Davidson was not kidding when he said the left and right were finally able to agree on something. If you would have taken a popularity poll of Pete Davidson for the following week, the overwhelming majority would agree he was out of line and had no excuse to mock an American war hero. Even I, a Pete Davidson fanatic, would tell you it was out of line and disrespectful.

But what came to follow in this sequence of events would surprise most viewers of the late night comedy show. The next week Davidson would appear again on Weekend Update, but this time he would formally apologize to Crenshaw.

This apology was set apart from previous expressions of regret. SNL has always been an unapologetic comedy show that pushes the boundaries. In the past, if the show crossed a line, it would usually result in apologetic letters being sent from executive producers.  

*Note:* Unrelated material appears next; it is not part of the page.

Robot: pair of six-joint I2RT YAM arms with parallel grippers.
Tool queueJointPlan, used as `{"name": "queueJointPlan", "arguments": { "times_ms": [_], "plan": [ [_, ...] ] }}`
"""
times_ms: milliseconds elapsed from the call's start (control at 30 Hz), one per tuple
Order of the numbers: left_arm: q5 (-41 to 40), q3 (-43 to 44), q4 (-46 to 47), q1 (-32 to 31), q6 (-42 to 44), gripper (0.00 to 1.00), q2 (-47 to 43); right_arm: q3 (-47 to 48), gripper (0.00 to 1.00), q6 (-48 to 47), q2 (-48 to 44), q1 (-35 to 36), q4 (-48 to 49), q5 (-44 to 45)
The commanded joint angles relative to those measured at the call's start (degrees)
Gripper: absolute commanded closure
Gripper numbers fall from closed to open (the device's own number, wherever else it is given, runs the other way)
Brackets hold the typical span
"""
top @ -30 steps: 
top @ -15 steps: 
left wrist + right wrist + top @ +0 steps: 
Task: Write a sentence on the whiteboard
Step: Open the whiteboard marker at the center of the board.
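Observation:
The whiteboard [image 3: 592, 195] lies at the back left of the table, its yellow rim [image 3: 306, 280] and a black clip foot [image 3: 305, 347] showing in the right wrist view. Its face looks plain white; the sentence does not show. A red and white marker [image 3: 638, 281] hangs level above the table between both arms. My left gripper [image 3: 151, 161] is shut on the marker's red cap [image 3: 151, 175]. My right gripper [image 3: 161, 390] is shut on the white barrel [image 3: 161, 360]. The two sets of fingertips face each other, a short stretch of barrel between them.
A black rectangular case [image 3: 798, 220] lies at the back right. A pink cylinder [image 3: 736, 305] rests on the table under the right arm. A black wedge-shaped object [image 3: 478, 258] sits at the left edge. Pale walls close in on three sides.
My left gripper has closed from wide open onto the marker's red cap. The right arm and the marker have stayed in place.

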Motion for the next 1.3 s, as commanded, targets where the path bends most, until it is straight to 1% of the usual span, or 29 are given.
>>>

When Bill Hader made a tasteless joke in a sketch about Down syndrome, the only action taken to apologize was a personal letter from Alan Wurtzel, SNL executive producer,  to the National Down Syndrome Society.  

The apology demonstrated by Davidson was heartfelt and professional. It was a different approach by SNL to have Davidson apologize personally to Crenshaw, but by adding comedic flare, the war hero was able to get his own sense of revenge on Davidson to further relieve the tension.

Davidson joked about unification between the right and left because they both agreed that he was a “terrible person.” Although this was a comical segue into his apology, it was a valid point into today’s strained political climate. But the more important point in the skit is that “Americans are able to forgive.”

This is a seemingly forgotten message in society these days, especially when it comes to celebrities. Famous personalities are put under the limelight for all of their actions to be displayed to the world.

Was Davidson out of line? Yes. But this does not mean he is unable to notice his actions were immature and come forth to apologize.

Crenshaw’s demonstration of forgiveness was a commendable achievement especially because he was crossing partisan lines. Not only did it return a more positive reputation to Davidson and SNL, it was able to portray an even more important message to viewers.